We are frequently asked to perform Community Health Needs Assessments (CHNA) to ensure that health care organizations, health departments, and governing authorities have the information they need to provide programs that benefit and meet the needs of the community. Our needs assessments also make it possible to identify barriers and obstacles that prevent individuals from accessing programs or services. This type of research allows for evaluation of whether existing community resources have the ability to meet a need, and if not, discover ways to supplement resources if possible.

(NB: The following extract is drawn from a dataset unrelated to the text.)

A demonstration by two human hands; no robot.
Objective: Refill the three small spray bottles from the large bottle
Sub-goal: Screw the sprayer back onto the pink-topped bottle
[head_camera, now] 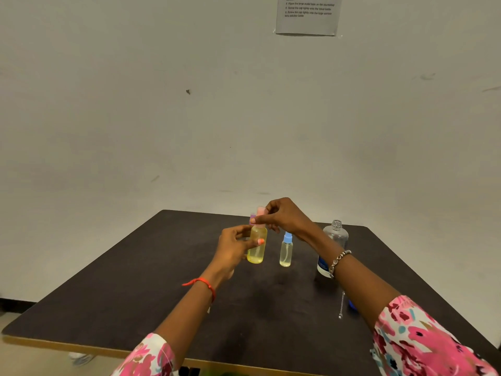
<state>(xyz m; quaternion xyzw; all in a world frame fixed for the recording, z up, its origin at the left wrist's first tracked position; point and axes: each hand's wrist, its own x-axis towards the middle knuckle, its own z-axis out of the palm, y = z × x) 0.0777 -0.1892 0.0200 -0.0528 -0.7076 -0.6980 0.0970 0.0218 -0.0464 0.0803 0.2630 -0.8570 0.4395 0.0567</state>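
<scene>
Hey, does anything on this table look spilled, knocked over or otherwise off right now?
No spill shows on the dark table. The large bottle stands uncapped and looks nearly empty. A loose spray tube lies near the right forearm. Both hands are at the yellow bottle; the blue-capped bottle stands upright.

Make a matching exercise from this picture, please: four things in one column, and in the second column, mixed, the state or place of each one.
Things:
1. yellow spray bottle
2. blue-capped spray bottle
3. large clear bottle
4. sheet of paper

States or places:
A. stands free on the table, cap on, no hand on it
B. fixed on the wall
C. held by the left hand, with the right hand at its pink cap
D. open neck, no cap, partly behind the right forearm

Pairs: 1-C, 2-A, 3-D, 4-B
</scene>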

A properly-conducted needs assessment utilizes both quantitative and qualitative methodologies to strengthen research conclusions. Feedback from all community stakeholders is critical to gaining an accurate picture of the community landscape with respect to the need in question.

As an example, our Community Health Needs Assessments (CHNA) have triangulated the feedback from as many stakeholders as possible, through:

  • In-depth interviews with key stakeholders who have a 50,000-foot view of a community’s health care landscape, such as hospital administrators or clinic directors. These individuals are often involved in policy decision making.
  • Online surveys with key informants; community leaders who also have an expertise in health issues but are typically not involved in policy decision making. They are either: (1) intimately involved with recipients of health care services, and have a clinical perspective, or (2) are keenly aware of the community, its residents, and the issues and problems related to health care. Examples of Key Informants are physicians, nurses, physician assistants, dentists, ER staff, case managers, social workers, community benefit staff, financial staff dealing with charity care, board members, directors of nursing homes, directors of assisted-living organizations, and executive leadership not mentioned above in Key Stakeholder Interviews.
  • Telephone interviews with community residents, such as the Behavioral Risk Factor Survey (BRFS).
  • Self-administered surveys or focus groups with targeted community subpopulations that are considered vulnerable or underserved, such as residents who are uninsured or underinsured, senior adults, low-income groups, single mothers with children, minorities who may experience language or cultural barriers, etc.
  • Secondary data inclusion of widely available data to lend support to the primary data collection, such as data from the U.S. Census, Centers for Disease Control, Kids Count, and County Health Rankings. Additionally, we utilize data collected from area hospitals and clinics.

Triangulating the above primary and secondary data sources paints a consistent and accurate picture of a community’s health and healthcare landscape. The information provides community leaders and stakeholders with a guide for the next steps of improving health and health care access for all community residents.

Our Needs Assessment process can be utilized to inform decision making for a variety of organization types. It’s a reliable, systematic way for organizations to stay abreast of customer or community needs and to assess how well their products or services are meeting those needs.